Information supplied Block Start
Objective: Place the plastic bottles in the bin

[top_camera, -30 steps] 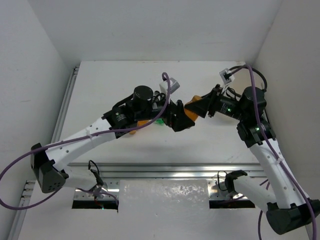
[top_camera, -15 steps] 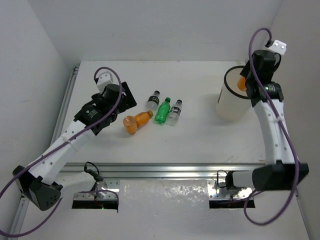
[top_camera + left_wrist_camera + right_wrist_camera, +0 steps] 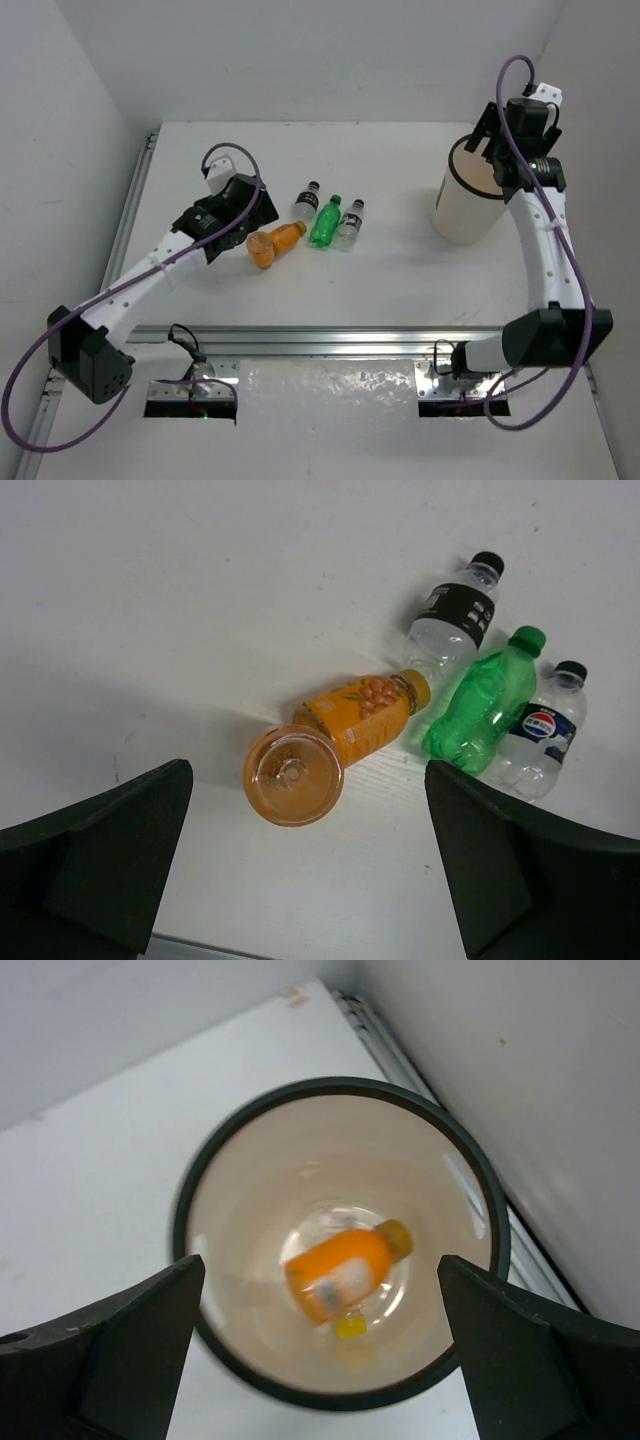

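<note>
Four plastic bottles lie together mid-table: an orange-filled one, a clear one with a black cap, a green one and a second clear one with a black cap. My left gripper hovers open just left of the orange bottle and holds nothing. The white bin stands at the right. Inside it lies another orange bottle, blurred, on top of a clear bottle with a yellow cap. My right gripper is open above the bin's mouth.
White walls close in the table at the back and on both sides, and the right wall is close behind the bin. A metal rail runs along the near edge and another along the left side.
The right gripper has opened over the bin, and the orange bottle it held now lies inside. The left gripper has shifted slightly right, closer to the bottles on the table.
</note>
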Action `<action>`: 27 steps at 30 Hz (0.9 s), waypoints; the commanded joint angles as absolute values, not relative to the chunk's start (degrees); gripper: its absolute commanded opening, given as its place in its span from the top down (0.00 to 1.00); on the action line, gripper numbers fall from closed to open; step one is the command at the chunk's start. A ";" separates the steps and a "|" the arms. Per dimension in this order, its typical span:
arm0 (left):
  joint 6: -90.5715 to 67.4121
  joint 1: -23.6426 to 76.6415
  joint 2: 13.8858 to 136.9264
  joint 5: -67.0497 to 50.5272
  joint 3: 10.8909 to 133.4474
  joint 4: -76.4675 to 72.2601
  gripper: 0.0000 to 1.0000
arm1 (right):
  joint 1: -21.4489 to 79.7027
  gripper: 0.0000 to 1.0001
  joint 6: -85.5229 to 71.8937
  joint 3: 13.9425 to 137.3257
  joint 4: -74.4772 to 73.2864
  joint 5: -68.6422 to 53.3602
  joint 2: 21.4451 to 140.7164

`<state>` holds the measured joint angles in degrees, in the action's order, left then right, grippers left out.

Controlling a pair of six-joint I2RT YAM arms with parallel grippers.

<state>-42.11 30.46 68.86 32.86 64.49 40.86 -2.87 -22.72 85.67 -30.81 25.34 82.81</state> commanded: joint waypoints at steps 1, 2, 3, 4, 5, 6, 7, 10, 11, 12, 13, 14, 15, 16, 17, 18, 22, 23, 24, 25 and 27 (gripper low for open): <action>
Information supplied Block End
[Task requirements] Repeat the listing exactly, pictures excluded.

[Exercise output]
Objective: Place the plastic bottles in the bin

[top_camera, -30 steps] 
[top_camera, -15 steps] 
[top_camera + left_wrist_camera + right_wrist_camera, +0 steps] 

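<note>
Four plastic bottles lie together mid-table: an orange-filled one, a clear one with a black cap, a green one and a second clear one with a black cap. My left gripper hovers open just left of the orange bottle and holds nothing. The white bin stands at the right. Inside it lies another orange bottle, blurred, on top of a clear bottle with a yellow cap. My right gripper is open above the bin's mouth.
White walls close in the table at the back and on both sides, and the right wall is close behind the bin. A metal rail runs along the near edge and another along the left side.
The right gripper has opened over the bin, and the orange bottle it held now lies inside. The left gripper has shifted slightly right, closer to the bottles on the table.
</note>
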Action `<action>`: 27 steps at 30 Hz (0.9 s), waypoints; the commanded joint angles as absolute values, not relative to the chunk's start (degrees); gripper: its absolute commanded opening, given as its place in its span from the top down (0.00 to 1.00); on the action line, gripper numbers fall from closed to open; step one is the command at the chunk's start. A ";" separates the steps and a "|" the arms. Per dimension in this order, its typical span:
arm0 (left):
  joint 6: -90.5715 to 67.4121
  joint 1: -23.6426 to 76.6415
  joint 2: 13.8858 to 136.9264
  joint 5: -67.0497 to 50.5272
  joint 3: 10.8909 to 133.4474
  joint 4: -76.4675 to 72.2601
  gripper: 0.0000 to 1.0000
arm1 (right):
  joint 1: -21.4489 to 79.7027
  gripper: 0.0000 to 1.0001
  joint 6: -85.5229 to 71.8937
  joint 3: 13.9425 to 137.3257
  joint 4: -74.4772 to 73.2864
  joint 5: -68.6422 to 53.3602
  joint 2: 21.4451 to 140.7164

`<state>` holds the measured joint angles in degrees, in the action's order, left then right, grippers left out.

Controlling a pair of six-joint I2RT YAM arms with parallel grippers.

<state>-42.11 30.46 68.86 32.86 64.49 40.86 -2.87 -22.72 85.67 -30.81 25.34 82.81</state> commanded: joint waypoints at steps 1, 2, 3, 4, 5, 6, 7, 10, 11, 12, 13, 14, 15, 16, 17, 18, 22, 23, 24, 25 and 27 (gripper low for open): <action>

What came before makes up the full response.